• [WORK INSTRUCTIONS]: Copy exactly the lines of the data below that run from the line holding "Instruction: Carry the" through the line holding "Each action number", both ends included.

Start of Block

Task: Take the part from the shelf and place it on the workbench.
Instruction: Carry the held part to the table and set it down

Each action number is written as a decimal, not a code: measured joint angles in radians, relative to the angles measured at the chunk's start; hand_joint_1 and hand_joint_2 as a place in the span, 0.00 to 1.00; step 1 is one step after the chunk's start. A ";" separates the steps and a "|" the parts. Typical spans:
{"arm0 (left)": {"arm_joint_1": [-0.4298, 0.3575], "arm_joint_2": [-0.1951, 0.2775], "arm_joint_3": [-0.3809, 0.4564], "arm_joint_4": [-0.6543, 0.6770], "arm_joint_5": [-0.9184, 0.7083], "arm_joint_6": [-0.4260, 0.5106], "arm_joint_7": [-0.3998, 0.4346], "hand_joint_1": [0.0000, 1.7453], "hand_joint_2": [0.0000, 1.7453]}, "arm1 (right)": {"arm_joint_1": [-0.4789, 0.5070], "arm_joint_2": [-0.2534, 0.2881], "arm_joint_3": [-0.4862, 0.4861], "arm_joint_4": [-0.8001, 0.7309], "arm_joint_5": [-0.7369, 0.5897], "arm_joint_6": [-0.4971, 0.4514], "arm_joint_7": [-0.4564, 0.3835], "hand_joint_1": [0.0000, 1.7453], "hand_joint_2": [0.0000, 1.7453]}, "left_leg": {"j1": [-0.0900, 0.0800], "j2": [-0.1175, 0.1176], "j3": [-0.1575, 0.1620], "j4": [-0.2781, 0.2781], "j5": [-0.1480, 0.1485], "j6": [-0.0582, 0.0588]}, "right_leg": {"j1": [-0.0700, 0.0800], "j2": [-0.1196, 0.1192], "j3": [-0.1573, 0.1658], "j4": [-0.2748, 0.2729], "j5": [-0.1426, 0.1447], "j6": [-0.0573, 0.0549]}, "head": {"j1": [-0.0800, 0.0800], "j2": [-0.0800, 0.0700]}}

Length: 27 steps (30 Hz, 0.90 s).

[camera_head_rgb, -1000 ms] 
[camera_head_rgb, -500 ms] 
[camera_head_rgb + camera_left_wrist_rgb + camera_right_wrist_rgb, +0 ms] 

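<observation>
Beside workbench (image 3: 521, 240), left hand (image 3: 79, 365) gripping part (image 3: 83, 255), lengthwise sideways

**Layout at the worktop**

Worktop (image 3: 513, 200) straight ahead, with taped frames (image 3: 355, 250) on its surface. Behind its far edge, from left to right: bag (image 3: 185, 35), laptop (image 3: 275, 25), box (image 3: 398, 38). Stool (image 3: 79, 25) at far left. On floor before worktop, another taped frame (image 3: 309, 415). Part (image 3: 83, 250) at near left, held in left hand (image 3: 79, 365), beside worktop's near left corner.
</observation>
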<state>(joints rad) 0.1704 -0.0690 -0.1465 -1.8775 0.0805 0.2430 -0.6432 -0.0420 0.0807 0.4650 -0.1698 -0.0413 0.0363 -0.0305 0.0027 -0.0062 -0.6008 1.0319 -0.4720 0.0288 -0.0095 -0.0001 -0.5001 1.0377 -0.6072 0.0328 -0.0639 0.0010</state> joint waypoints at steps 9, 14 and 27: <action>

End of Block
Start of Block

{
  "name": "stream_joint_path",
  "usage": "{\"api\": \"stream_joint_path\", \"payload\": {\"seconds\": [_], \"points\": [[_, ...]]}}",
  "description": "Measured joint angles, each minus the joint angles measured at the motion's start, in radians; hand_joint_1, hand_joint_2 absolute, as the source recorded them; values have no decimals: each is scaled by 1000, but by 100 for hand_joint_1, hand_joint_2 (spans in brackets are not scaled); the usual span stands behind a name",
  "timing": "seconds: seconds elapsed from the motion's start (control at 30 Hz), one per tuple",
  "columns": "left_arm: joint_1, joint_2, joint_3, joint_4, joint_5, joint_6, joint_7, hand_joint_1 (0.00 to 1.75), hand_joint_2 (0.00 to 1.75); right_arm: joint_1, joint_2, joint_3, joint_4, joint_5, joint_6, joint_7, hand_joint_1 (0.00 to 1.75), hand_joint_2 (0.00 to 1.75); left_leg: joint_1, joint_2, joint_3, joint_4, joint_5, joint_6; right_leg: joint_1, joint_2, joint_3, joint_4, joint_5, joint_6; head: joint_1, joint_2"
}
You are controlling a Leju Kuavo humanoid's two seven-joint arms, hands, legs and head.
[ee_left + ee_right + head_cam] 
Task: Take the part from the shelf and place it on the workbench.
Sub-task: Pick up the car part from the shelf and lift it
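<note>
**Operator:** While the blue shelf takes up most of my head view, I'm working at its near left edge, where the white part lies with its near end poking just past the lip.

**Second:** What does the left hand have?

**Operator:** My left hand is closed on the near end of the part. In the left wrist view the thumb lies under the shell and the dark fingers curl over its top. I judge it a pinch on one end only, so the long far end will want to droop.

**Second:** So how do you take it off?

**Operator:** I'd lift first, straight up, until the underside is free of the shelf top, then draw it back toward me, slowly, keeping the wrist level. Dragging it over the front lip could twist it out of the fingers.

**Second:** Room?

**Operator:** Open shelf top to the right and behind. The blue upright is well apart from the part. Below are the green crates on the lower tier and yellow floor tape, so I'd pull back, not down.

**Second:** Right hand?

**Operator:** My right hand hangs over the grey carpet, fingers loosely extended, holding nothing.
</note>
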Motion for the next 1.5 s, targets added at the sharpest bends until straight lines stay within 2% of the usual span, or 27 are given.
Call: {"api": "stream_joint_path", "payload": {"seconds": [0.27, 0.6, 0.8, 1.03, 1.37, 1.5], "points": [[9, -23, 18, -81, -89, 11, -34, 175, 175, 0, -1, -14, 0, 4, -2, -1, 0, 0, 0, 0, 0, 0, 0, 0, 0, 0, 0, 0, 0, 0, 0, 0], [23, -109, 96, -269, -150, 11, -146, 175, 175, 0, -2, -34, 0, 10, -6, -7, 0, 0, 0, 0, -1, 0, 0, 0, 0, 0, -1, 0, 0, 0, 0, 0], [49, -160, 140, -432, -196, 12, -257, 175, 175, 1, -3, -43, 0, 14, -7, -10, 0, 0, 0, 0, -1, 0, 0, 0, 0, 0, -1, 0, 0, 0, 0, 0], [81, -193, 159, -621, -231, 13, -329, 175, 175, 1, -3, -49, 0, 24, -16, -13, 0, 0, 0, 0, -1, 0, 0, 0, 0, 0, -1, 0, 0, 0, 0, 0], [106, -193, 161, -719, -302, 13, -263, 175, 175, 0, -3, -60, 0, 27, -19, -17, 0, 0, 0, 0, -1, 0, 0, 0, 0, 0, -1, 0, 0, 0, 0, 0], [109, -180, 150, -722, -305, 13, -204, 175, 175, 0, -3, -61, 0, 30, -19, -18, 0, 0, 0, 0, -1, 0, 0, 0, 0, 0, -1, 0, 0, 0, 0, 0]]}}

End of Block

• [TASK OUTPUT]:
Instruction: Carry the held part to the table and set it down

Each action number is written as a decimal, not a code: measured joint angles in radians, relative to the angles measured at the chunk's start; hand_joint_1 and hand_joint_2 as a place in the span, 0.00 to 1.00; step 1 is one step after the chunk's start. A ";" separates the steps and a "|" the parts. Typical spans:

That finishes the output.